• Task objective:
What you return must match the data below exactly, minus any pictures.

• Supplied material:
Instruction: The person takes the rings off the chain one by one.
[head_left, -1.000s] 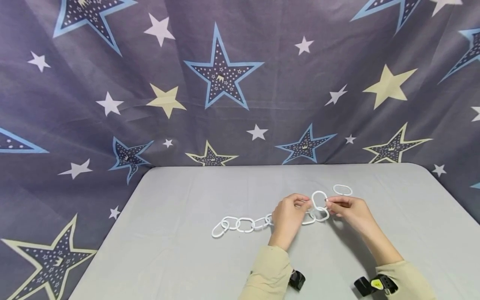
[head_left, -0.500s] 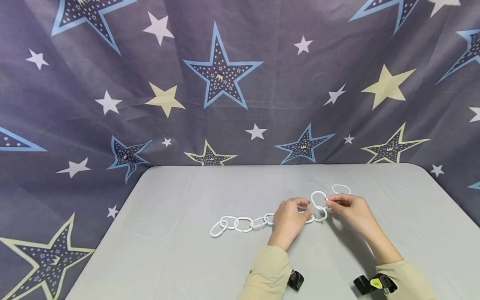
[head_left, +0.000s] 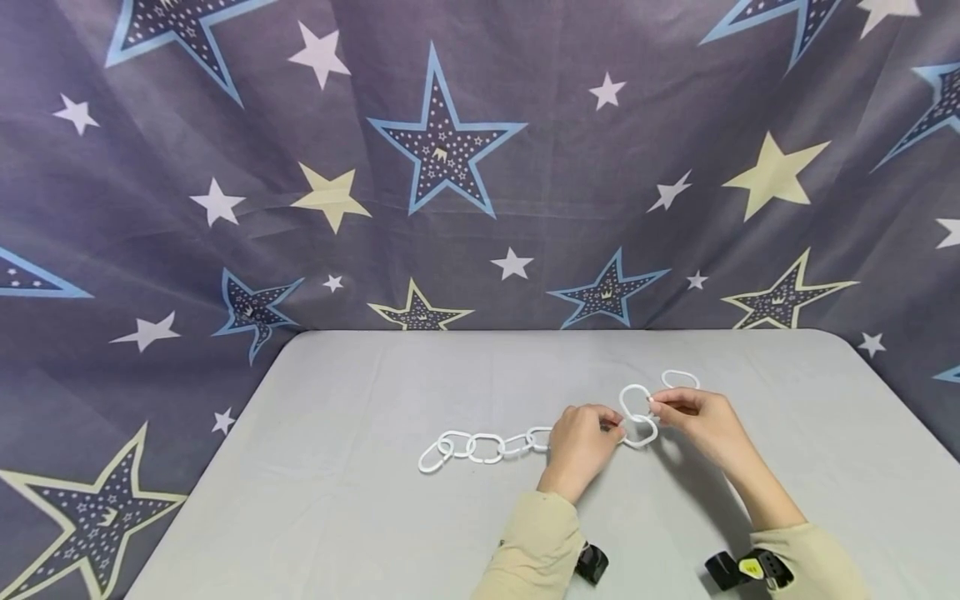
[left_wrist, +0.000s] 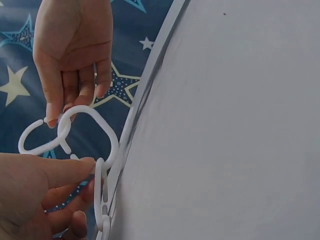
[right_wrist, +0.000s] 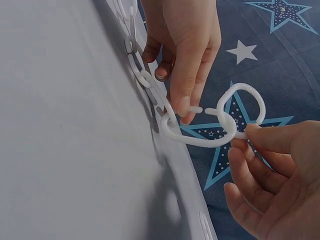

• Exercise response:
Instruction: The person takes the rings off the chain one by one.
[head_left, -1.000s] 
[head_left, -0.500s] 
[head_left, +0.000s] 
[left_wrist, +0.000s] 
[right_wrist, +0.000s] 

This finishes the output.